En un andar apresurado atravieso pueblos ricos y laboriosos, Albatera, Cox, Callosa de Segura. La riqueza se aprecia en fincas o viviendas alarmadas, valladas, invisibles tras setos recortados; en los coches de alta gama que recorren veloces las pistas y caminos. La laboriosidad, en poblaciones de casas feas, abigarradas, con estrechas aceras, caldeadas por un sol inclemente que se come —literalmente— los toldos de las ventanas. Allí habitan, en sorprendente proporción, los nuevos "moriscos". Aquellos que fueron expulsados a comienzos del siglo XVII por orden del rey Felipe III parecen haber regresado a estas poblaciones levantinas para hacerse cargo de los trabajos que los españoles no deseamos: la recogida de frutas y verduras en los campos. Igual ocurre en Callosa. La sed conduce mis pies hasta el bar, La amistad. En su terraza doy cuenta de litro y medio de agua en compañía de un nutrido grupo de hombres que fuma, bebe té o café, y mira, como todos miramos, el móvil; hablan en su lengua, me observan con extrañeza: "¿cómo habrá venido a parar aquí este español sudoroso?", parecen preguntarse. Todos tienen grandes manos de recolectores, rostros curtidos por el sol y la intemperie. La población huele a dulces esencias orientales, su calle principal se llena de negocios de ropa barata o alimentación. Una cantidad significativa de mujeres viste batas o vestidos musulmanes, se cubre con hiyab. Invariablemente, se rodean de numerosos hijos; los españoles preferimos las mascotas, mucho menos problemáticas.

Me sorprende la noche en las proximidades de Orihuela. Como "perito en lunas", atravieso los campos oscuros. En el camino de la Media Legua escucho rumores de acequia. Me detengo en una de sus compuertas para ver correr el agua mansa, dejándome embriagar por el macizo de jazmines que la rodean. Continúo mi camino. Saludo a un grupo de señoras que charlan a la fresca y me observan sorprendidas, como a un espectro que pasa sobrecargado, apresurado.

Por fin, la ciudad soñada. Aseado, cansado y hambriento, espero turno para cenar.
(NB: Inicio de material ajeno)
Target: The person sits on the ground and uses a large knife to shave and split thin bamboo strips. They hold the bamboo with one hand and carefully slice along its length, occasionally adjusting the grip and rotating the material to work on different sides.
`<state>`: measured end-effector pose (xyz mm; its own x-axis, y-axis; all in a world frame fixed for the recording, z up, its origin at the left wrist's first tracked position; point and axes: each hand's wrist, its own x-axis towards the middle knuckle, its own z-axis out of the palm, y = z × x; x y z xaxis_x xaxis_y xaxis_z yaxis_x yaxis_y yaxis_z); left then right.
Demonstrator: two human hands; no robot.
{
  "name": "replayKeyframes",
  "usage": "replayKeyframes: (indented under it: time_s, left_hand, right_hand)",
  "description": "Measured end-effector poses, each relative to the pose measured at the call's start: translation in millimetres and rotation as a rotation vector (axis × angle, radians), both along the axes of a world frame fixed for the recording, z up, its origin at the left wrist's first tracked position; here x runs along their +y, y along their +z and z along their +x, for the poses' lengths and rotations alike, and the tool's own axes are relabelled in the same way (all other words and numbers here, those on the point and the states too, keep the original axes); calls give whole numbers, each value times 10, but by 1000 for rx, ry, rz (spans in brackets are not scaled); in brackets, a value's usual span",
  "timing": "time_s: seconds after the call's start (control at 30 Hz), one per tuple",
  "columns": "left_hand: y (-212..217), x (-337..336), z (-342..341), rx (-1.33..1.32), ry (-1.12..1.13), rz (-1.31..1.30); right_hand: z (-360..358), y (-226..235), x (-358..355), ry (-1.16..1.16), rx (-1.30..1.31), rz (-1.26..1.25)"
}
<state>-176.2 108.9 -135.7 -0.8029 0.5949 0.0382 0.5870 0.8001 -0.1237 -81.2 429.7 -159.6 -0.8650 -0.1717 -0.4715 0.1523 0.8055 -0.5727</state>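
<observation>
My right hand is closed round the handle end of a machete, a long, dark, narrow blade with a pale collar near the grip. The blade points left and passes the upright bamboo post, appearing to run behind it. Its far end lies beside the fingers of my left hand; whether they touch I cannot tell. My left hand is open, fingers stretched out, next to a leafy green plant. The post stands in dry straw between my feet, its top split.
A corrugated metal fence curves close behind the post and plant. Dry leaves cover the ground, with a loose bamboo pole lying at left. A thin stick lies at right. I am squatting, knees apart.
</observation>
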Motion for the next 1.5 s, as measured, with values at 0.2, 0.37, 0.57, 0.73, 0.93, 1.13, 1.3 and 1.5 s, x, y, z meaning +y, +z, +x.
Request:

Desde el ventanal del restaurante observo el exterior. Ser pobre y desear fumar: un hombre pasa veloz y recoge del suelo dos colillas grandes, a medio consumir; hay muchas más donde elegir, buenas, de cuatro caladas, por lo menos. Aquí se fuma rápido, por calmar el vicio, entre plato y plato. El patán que se sienta tras de mí —pelo engominado, cara abotargada, alto tono de voz y maneras desabridas con las mujeres que lo acompañan—, arroja una estupenda después de tres chupadas. No es mala cosecha si eres pobre y fumador.